Come le è venuto in mente di girare un film sul mondo della ricerca?
"Trovare l'idea per un film è la cosa più bella. Qualche anno fa ho aperto il giornale e sono rimasto colpito da un articolo, 'Quei netturbini con la laurea', e ho immaginato un vecchietto stupirsi nel notare all'alba i netturbini parlare di filosofia. L'idea mi ha fatto ridere. Che le persone molto intelligenti siano trattate malissimo è un paradosso e i paradossi sono sempre divertenti. Lo slogan del film 'Meglio ricercati che ricercatori' l'abbiamo preso da una manifestazione".

Sebbene con il sorriso, affronta un problema importante, quello del precariato:
"Sì, l' 'eccellenza' del precariato. Racconto una generazione che viene trattata male. Nel film si vedono i ragazzini e i professori più anziani che se la passano benissimo, quelli che stanno in mezzo invece faticano ad andare avanti. È cambiato il momento storico e c'è quasi una crisi d'identità. Ho scoperto che il pubblico si è diviso in due: chi si diverte e chi invece vede il film come uno spaccato neorealista, e si intristisce. Ma io considero il mio film di intrattenimento, il mio intento era far ridere e svagare il pubblico per un'ora e mezza".

Segue qualche trasmissione di divulgazione scientifica?
"Non ho la televisione perché si è rotta l'antenna e non l'aggiusto per pigrizia, però mi ricordo tanti anni fa Consorzio Nettuno: di notte, cambiando canale, mi imbattevo in queste lezioni universitarie e rimanevo ipnotizzato. C'era uno sfondo blu e un professore che ad esempio spiegava la fisica quantistica. E io guardavo, senza capirci niente".

Se dovesse fare lei il ricercatore, a quale ambito si dedicherebbe?
"Visto il lavoro che faccio, sceglierei una facoltà umanistica, credo mi dedicherei alla filosofia. Farei il pensatore, che poi è anche un modo per non fare nulla: mi metto lì e penso. Però la scienza mi piace tantissimo. Ho fatto il liceo scientifico ed ero bravo in matematica e fisica".

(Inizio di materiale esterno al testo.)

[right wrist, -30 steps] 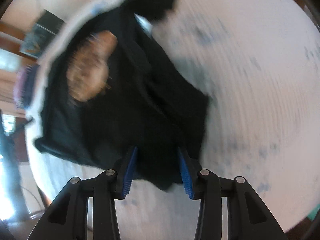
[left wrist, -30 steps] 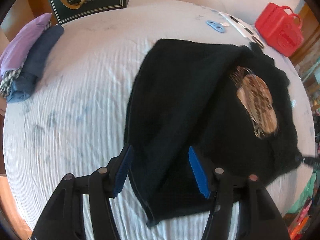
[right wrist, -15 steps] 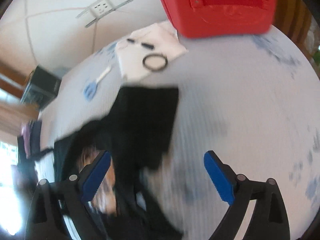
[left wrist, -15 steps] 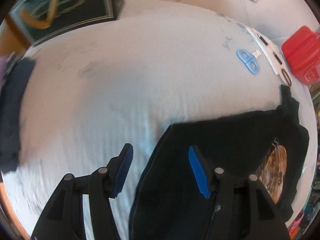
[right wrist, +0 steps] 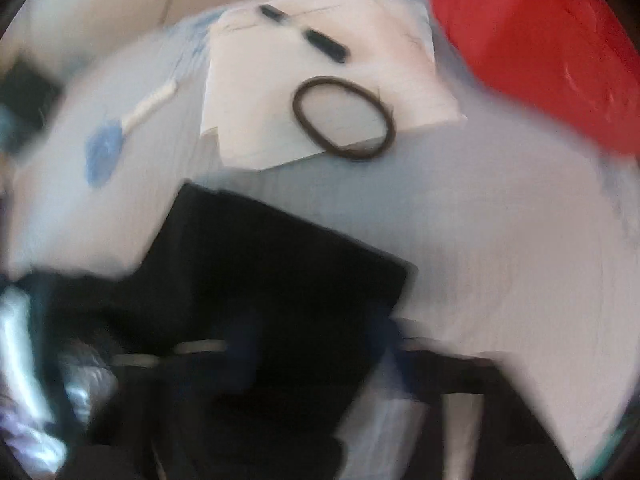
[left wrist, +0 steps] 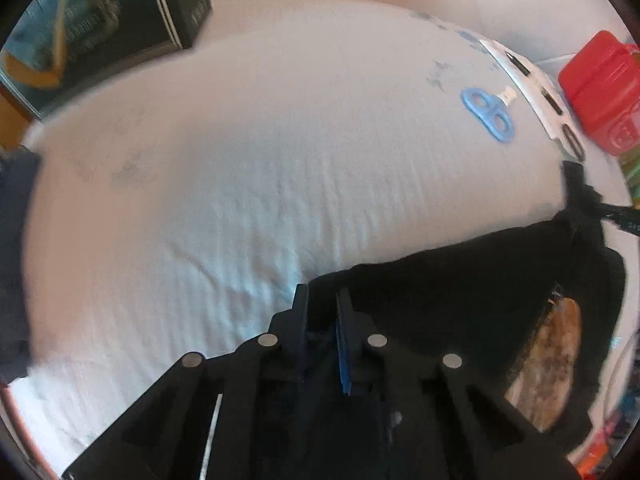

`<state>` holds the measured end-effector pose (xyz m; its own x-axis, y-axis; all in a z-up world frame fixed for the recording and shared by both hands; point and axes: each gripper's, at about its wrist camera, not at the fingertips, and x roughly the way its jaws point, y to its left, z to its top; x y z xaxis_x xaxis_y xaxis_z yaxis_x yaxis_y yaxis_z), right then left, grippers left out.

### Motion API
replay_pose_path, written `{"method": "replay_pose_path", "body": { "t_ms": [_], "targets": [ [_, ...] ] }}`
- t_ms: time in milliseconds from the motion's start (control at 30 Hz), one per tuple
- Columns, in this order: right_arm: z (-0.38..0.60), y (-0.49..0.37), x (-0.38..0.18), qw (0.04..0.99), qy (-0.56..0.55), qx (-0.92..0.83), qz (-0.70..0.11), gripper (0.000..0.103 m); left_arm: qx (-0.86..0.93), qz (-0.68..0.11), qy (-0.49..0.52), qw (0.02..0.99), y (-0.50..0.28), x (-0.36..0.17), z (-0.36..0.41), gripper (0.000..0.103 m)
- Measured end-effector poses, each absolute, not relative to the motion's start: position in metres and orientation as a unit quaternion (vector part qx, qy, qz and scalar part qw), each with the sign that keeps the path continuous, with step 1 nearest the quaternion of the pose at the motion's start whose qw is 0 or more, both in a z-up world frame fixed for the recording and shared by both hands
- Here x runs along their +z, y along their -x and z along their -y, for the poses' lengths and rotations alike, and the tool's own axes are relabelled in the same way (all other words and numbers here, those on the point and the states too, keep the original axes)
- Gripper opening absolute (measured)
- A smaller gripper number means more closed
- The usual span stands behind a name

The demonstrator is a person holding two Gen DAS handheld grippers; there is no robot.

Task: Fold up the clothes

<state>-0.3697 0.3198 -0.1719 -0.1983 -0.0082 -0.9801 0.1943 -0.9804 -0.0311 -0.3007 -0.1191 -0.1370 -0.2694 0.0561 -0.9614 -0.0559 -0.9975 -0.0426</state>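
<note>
A black garment (left wrist: 460, 292) with a brown printed patch (left wrist: 548, 364) lies on the white table cover (left wrist: 240, 184), low and right in the left wrist view. My left gripper (left wrist: 322, 300) is shut on the garment's near corner. In the blurred right wrist view the garment's dark sleeve (right wrist: 272, 264) lies just ahead of my right gripper (right wrist: 316, 336), whose blue pads are smeared by motion; its jaws straddle the sleeve edge, and I cannot tell how far they have closed.
A red plastic case (left wrist: 604, 88) stands at the far right, also seen in the right wrist view (right wrist: 532, 40). White paper (right wrist: 320, 80) carries a brown hair band (right wrist: 344, 118). A blue clip (left wrist: 488, 114) lies nearby. A dark gift box (left wrist: 100, 28) stands back left.
My left gripper has dropped to the garment's corner and shut on it. My right gripper has swung toward the sleeve end near the red case, and its jaws have narrowed from wide open.
</note>
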Motion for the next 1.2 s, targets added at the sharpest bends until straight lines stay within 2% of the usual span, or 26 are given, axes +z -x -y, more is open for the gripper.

Che rapporto ha con la tecnologia?
"Nel mio mestiere è indispensabile. Per girare l'inquadratura della sede del Cnr, a esempio, ho usato inizialmente un dolly (un braccio meccanico per fare inquadrature dall'alto, ndr) e poi ho unito le immagini in digitale con quelle girate con un drone. Così ho potuto 'volare' in giro per Roma. Volevo fare come nella serie tv 'CSI' e mi veniva da ridere, perché noi non abbiamo i grattacieli, si vedono le case del quartiere San Lorenzo: ho fatto un 'CSI de' noantri'".

Sta già pensando a un nuovo film?
"Ancora non lo so. Non cerco l'ispirazione guardando il tramonto, credo che la preparazione di un film sia un lavoro artigianale e sto lavorando con gli sceneggiatori per trovare l'idea giusta. Sicuramente sarà un'altra commedia".